OPENING DOORS WITH RICHARD OVENDEN BLOG SERIES:
Richard Ovenden is the Bodleian’s 25th Librarian and has been in this position since 2014. In addition to being Bodley’s Librarian, Richard holds several professional roles including Head of Gardens, Libraries & Museums, President of the Digital Preservation Coalition, Director of the Bodleian’s Centre for the Study of the Book, Board Member of the Council on Library and Information Resources as well as a Member of The Academic Advisory Board at Deutsches Literaturarchiv . All in all, a very busy man!
Richard has delivered numerous talks about the delivery of e-content by libraries in the UK and the US, the role of libraries and archives, and the 2018 Tolkien: Maker of Middle Earth exhibition at the Weston . He has also written a number of articles, essays, research reports, and is the author of ‘Burning the Books: A History of Knowledge Under Attack’ , which was shortlisted for the 2021 Wolfson History Prize.
Last year a few of us trainees had the very exciting opportunity to speak with Richard Ovenden at the Weston Café over tea (and delicious cakes). Throughout the next few weeks, we will be sharing what we discussed in a series of blog posts, beginning with Richard Ovenden’s journey to Bodley’s Librarian – his interest in librarianship and where it came from
Opening Doors: The Journey to Bodley’s Librarian
This is Part I of our four-part series on our interview with Richard Ovenden.
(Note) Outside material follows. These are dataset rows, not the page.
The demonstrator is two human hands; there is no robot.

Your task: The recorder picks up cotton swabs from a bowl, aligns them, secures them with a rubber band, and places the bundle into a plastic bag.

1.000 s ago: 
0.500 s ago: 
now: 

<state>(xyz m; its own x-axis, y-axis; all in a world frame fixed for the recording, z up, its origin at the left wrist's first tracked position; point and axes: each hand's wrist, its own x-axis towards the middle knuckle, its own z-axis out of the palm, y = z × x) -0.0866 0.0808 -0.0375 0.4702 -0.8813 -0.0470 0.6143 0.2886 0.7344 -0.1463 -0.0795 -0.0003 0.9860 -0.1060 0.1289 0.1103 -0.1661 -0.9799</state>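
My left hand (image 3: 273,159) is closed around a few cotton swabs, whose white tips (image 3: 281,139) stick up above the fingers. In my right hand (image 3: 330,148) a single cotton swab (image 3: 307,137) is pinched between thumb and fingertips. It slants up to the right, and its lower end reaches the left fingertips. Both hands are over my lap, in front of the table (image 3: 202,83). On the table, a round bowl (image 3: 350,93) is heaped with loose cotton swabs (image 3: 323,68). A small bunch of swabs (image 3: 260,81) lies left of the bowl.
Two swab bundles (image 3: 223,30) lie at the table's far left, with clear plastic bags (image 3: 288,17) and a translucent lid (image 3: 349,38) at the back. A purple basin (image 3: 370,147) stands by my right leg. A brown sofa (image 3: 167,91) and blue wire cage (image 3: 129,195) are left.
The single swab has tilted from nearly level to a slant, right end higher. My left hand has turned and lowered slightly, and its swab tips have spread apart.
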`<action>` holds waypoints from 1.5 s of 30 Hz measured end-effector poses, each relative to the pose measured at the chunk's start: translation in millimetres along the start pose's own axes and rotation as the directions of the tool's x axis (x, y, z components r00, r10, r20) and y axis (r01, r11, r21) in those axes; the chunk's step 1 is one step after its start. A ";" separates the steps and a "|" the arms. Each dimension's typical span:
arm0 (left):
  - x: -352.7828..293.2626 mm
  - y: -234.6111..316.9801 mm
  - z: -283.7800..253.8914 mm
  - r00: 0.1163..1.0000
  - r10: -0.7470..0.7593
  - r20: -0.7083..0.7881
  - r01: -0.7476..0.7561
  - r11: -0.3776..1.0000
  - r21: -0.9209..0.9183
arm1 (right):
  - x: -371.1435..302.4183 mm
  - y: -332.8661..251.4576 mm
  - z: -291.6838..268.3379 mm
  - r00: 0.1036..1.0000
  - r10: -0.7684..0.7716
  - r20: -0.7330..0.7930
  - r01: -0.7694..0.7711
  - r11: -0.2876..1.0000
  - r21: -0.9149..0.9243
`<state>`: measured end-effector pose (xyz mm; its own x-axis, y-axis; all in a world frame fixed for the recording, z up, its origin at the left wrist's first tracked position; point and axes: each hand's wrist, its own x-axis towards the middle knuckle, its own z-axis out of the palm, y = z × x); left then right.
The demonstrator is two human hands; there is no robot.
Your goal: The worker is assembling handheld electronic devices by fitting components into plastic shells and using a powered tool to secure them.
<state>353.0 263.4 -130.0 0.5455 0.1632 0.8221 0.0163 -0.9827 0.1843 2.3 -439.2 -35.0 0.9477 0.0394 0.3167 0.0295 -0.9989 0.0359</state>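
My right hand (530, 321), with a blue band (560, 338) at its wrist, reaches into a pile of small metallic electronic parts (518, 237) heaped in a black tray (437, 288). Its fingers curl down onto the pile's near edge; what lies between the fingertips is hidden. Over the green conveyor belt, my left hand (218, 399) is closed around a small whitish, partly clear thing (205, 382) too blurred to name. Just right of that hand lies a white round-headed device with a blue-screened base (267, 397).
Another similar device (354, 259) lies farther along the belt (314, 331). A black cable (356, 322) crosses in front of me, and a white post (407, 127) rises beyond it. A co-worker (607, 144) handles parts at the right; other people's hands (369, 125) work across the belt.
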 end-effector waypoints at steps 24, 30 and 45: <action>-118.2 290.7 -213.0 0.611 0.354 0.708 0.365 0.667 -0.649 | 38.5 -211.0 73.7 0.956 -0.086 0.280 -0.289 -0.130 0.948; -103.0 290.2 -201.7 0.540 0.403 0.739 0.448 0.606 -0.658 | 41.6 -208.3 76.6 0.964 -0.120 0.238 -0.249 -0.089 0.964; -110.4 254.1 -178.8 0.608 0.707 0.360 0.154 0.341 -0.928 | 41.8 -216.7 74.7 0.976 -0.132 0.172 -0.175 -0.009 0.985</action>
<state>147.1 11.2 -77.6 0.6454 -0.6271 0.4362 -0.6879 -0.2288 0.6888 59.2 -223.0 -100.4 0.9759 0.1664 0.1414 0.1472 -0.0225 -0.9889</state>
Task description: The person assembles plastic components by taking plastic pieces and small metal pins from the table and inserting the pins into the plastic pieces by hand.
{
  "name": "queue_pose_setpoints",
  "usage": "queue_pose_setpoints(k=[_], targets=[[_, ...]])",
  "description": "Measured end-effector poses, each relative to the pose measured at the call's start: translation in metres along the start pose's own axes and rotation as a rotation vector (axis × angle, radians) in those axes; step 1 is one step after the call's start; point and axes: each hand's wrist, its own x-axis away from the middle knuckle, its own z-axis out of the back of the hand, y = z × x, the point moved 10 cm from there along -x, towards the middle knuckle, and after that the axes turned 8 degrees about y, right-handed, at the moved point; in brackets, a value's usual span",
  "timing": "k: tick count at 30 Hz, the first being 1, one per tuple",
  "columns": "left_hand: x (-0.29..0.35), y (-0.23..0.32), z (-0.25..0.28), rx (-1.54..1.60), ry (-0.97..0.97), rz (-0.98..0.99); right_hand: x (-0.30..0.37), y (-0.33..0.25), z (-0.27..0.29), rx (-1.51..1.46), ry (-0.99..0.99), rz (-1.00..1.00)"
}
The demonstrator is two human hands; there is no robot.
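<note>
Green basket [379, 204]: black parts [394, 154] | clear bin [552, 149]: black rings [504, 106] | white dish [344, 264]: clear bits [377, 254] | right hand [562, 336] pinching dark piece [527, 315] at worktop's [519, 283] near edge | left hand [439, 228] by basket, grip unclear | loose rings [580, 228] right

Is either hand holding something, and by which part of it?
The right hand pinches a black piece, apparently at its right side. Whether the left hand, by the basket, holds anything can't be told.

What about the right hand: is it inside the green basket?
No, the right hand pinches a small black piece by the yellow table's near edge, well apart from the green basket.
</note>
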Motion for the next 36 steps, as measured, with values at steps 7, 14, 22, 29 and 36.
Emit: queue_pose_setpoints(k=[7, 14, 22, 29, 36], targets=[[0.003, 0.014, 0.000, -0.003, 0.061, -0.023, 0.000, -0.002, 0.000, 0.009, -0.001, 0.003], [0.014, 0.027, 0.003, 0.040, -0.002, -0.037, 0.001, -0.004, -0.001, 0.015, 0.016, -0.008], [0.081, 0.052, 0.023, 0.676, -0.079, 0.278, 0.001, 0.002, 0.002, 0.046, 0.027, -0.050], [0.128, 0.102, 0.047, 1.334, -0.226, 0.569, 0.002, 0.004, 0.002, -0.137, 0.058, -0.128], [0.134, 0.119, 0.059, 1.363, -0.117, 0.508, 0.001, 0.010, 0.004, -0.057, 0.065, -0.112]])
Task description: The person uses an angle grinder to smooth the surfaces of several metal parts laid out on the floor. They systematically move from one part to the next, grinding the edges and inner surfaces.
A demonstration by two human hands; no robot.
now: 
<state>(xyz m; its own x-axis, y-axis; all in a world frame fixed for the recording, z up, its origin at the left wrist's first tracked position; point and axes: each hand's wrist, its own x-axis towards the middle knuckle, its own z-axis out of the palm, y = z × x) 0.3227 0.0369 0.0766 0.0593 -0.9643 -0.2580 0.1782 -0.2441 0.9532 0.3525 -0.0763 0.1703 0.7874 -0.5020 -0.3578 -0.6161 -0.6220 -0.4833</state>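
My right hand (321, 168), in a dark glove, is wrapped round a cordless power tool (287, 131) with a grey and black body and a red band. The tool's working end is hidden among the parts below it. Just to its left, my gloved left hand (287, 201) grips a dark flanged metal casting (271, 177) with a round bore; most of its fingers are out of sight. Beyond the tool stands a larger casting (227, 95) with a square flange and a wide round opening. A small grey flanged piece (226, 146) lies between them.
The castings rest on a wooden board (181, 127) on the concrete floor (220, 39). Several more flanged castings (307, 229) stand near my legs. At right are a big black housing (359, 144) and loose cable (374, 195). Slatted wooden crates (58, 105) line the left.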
For information about how libraries and the Bodleian itself aim to tackle issues of accessibility, please see Part II.
For a discussion of the role of libraries moving forward into the digital age, please see Part III.
For a look at how various libraries are able to collaborate and serve their individual communities, please see Part IV.
After settling down with our beverages and cakes, we asked Richard how his journey into libraries began.
For him, it started early, “being taken to my public library with my mum when I was about three. So, borrowing books from one of my public libraries, and then, when I was a teenager, going by myself and reading.” This kind of memory may be familiar to many, but over the years, Richard made the change from reader to staff member after becoming a student librarian at his college library in Durham. The role was fairly typical, “mainly tidying – nothing very exciting”. But it was in his second year there when an opportunity arose that seems to have lit a spark in the young Richard Ovenden. The construction of a new college bar meant that he was offered the chance to move the secondary sequence “which was basically a basement room full of mouldering books” and told that if he stayed over the summer holidays he would be paid for his trouble. As Richard recalls, “this was great. I was the first from my family to go to university so my parents thought this was great as I was being paid.”
“For the first time, I could see myself doing a job.”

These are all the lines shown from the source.